%%
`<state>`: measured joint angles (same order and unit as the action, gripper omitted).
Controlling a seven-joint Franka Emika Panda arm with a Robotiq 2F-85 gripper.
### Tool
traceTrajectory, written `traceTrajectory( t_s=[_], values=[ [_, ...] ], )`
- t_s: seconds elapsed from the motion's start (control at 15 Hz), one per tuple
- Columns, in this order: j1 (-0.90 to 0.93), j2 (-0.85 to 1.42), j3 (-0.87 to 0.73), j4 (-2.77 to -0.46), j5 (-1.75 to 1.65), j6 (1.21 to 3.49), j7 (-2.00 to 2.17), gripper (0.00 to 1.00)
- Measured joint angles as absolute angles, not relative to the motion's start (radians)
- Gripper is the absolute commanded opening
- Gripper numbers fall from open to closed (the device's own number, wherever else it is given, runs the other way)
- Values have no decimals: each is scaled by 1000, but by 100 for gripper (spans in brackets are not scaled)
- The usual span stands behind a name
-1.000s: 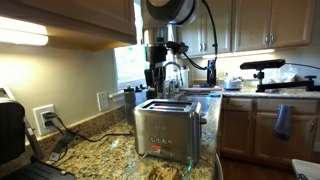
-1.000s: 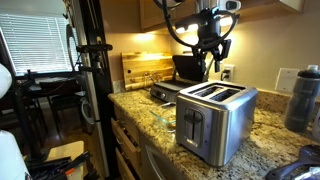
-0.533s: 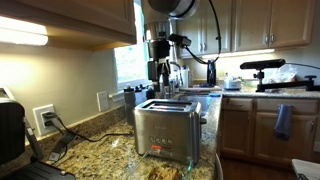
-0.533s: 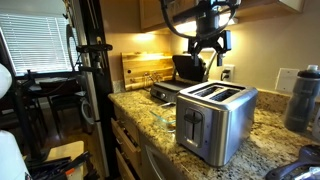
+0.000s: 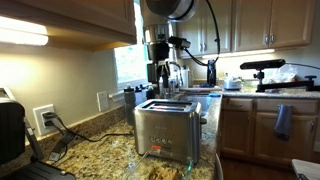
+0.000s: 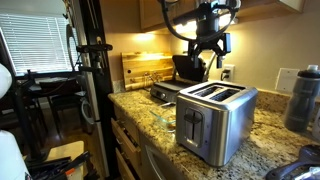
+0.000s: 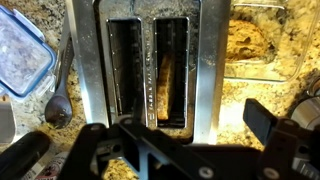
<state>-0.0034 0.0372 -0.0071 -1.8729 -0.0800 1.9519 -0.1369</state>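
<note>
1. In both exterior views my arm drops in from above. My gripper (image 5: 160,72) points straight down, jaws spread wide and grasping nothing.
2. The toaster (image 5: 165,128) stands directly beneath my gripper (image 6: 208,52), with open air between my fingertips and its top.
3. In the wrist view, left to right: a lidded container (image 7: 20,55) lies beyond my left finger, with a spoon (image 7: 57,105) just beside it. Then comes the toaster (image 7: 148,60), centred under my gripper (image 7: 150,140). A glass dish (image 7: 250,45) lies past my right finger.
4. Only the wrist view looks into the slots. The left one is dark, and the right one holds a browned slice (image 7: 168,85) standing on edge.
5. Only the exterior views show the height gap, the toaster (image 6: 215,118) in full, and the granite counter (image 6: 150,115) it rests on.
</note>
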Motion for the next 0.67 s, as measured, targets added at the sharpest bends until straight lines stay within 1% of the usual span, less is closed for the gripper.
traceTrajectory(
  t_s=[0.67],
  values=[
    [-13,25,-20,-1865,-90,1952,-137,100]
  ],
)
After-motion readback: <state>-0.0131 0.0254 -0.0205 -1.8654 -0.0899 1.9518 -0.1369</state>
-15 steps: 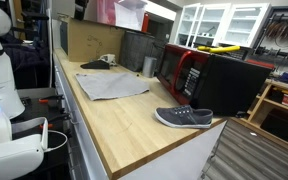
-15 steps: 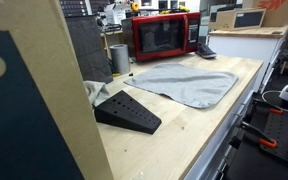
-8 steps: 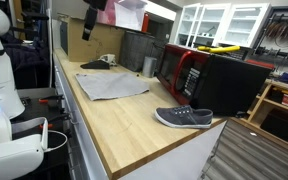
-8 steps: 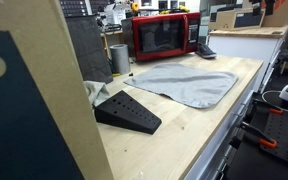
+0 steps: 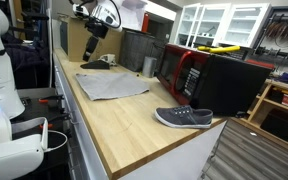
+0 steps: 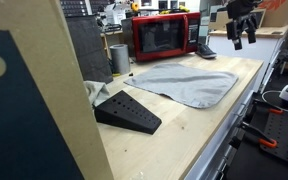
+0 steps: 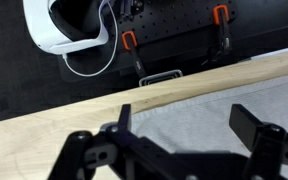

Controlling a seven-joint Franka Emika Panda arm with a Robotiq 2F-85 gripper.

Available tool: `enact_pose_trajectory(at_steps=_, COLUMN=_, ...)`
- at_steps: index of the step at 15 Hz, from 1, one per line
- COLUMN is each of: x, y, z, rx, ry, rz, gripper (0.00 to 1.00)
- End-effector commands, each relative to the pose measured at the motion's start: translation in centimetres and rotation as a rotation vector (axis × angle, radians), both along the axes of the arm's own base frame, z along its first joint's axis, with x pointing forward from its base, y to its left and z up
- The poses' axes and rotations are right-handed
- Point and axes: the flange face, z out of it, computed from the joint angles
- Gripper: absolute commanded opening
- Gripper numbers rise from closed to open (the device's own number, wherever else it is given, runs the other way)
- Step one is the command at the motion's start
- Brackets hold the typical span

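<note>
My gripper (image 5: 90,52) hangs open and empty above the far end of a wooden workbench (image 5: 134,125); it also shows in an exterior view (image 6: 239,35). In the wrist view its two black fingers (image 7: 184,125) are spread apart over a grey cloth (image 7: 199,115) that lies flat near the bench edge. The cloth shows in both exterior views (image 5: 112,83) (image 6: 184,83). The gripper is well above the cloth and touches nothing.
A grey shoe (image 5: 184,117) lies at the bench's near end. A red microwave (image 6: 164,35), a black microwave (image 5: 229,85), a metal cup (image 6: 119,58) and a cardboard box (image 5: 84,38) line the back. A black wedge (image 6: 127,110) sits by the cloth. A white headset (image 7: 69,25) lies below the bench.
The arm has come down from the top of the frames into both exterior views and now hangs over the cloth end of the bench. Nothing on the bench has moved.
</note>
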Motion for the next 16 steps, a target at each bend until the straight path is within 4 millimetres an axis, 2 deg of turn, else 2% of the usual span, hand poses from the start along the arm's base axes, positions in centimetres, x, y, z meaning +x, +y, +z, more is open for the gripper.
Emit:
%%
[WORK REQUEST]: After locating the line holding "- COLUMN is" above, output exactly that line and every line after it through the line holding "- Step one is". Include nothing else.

[OUTPUT FOR THIS TASK]:
- COLUMN is each of: x, y, z, rx, ry, rz, gripper (0.00 to 1.00)
- End-effector commands, each relative to the pose measured at the motion's start: translation in centimetres and rotation as a rotation vector (axis × angle, radians), both along the axes of the arm's own base frame, z along its first joint's axis, with x pointing forward from its base, y to its left and z up
- The poses' axes and rotations are right-handed
- Point and axes: the flange face, z out of it, computed from the joint angles
- Gripper: absolute commanded opening
- Gripper numbers rise from closed to open (the device's own number, wherever else it is given, runs the other way)
- Step one is the command at the motion's start

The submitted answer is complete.